Although eccNET qualitatively captures the critical observations in the psychophysics experiments, the model does not always yield accurate estimates of the absolute RTs. Several factors might contribute towards the discrepancy between the model and humans. First and foremost, eccNET lacks multiple critical components of human visual search abilities, as also suggested by [27]. These include finite working memory, object recognition, and contextual reasoning, among others. Furthermore, the VGG16 backbone of eccNET constitutes only a first-order approximation to the intricacies of ventral visual cortex. Second, to convert fixations from eccNET to key press reaction time, we assumed that the relationship between number of fixations and RTs is independent of the experimental conditions. This assumption probably constitutes an oversimplification. While the approximate frequency of saccades tends to be similar across tasks, there can still be differences in the saccade frequency and fixation duration depending on the nature of the stimuli, on the difficulty of the task, on some of the implementation aspects such as monitor size and contrast, and even on the subjects themselves [52]. Third, the human psychophysics tasks involved both target present and target absent trials. Deciding whether an image contains a target or not (human psychophysics experiments) is not identical to generating a sequence of saccades until the target is fixated upon (model). It is likely that humans located the target when they pressed a key to indicate target presence, but this was not measured in the experiments and it is conceivable that a key was pressed while the subject was still fixating on a distractor. Fourth, humans tend to make “return fixations”, whereby they fixate on the target, move the eyes away and come back to the target [52] while eccNET would stop at the first time of fixating on the target. Fifth, it is worth nothing that it is possible to obtain tighter quantitative fits to the RTs by incorporating a bottom-up saliency contribution to the attention map and fitting the parameters which corresponds to the relative contribution of top-down and bottom-up attention maps (see Appendix H and Figures S20–21 for more details).

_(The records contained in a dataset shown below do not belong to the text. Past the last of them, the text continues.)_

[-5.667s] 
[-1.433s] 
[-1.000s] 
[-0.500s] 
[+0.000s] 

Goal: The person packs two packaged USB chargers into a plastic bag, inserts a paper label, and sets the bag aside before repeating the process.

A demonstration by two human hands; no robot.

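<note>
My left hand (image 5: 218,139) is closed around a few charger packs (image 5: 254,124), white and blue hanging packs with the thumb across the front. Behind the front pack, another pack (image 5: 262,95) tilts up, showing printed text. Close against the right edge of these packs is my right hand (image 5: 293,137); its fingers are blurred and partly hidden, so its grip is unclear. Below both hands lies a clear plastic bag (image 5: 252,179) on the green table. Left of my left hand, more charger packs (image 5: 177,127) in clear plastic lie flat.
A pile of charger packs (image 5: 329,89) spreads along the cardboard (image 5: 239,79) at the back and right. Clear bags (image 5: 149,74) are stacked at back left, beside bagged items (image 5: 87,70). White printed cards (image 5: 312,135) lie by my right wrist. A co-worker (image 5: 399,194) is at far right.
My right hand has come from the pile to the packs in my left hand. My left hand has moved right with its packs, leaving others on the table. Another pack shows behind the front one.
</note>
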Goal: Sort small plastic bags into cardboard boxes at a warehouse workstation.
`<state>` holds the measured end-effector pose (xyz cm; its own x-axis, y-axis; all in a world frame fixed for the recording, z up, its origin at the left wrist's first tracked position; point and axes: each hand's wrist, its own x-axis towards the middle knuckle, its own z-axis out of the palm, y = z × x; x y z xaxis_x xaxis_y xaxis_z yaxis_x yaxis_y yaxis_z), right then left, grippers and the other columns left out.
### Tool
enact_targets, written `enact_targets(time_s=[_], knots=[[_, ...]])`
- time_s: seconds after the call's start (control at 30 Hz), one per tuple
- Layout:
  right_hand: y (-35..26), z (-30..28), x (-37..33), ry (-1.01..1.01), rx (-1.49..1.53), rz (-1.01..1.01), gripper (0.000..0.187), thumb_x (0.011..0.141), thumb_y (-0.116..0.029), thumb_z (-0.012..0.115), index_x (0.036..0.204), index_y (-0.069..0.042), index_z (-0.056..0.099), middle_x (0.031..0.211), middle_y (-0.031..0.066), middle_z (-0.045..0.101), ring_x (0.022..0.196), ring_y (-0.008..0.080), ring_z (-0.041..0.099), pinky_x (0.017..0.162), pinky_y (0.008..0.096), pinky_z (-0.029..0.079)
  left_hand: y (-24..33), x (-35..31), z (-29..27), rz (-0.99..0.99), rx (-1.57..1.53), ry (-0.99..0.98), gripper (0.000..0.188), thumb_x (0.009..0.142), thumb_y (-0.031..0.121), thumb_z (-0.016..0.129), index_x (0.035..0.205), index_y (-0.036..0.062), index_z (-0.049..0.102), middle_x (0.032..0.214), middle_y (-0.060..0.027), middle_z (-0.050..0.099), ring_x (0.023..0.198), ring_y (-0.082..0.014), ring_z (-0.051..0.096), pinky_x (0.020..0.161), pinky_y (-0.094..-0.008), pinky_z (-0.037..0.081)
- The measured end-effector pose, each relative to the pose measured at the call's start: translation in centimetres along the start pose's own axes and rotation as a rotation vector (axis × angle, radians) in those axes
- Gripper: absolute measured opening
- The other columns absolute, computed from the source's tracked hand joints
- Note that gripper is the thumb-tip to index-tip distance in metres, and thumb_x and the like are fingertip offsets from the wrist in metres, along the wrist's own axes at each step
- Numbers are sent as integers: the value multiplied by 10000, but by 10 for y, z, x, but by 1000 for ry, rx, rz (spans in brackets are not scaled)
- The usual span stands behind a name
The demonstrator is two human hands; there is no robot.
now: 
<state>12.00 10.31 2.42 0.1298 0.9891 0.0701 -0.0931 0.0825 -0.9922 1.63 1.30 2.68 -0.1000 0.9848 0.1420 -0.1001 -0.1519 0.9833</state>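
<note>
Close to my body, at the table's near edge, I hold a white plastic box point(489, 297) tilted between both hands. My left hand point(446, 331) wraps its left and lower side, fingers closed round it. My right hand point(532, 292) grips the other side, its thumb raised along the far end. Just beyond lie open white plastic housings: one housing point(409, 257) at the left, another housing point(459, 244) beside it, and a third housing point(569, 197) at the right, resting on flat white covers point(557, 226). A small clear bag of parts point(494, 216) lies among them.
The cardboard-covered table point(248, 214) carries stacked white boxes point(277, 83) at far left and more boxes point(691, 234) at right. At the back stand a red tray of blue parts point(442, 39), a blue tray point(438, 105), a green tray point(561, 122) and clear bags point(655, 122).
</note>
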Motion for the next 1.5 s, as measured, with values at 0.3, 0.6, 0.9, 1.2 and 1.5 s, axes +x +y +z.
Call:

We introduce a biologically plausible visual search model that can qualitatively approximate the asymmetry of human visual search behaviors. The success of the model encourages further investigation of improved computational models of visual search, emphasizes the importance of directly comparing models with biological architectures and behavioral outputs, and demonstrates that complex human biases can be derived from model’s architecture and the statistics of training images.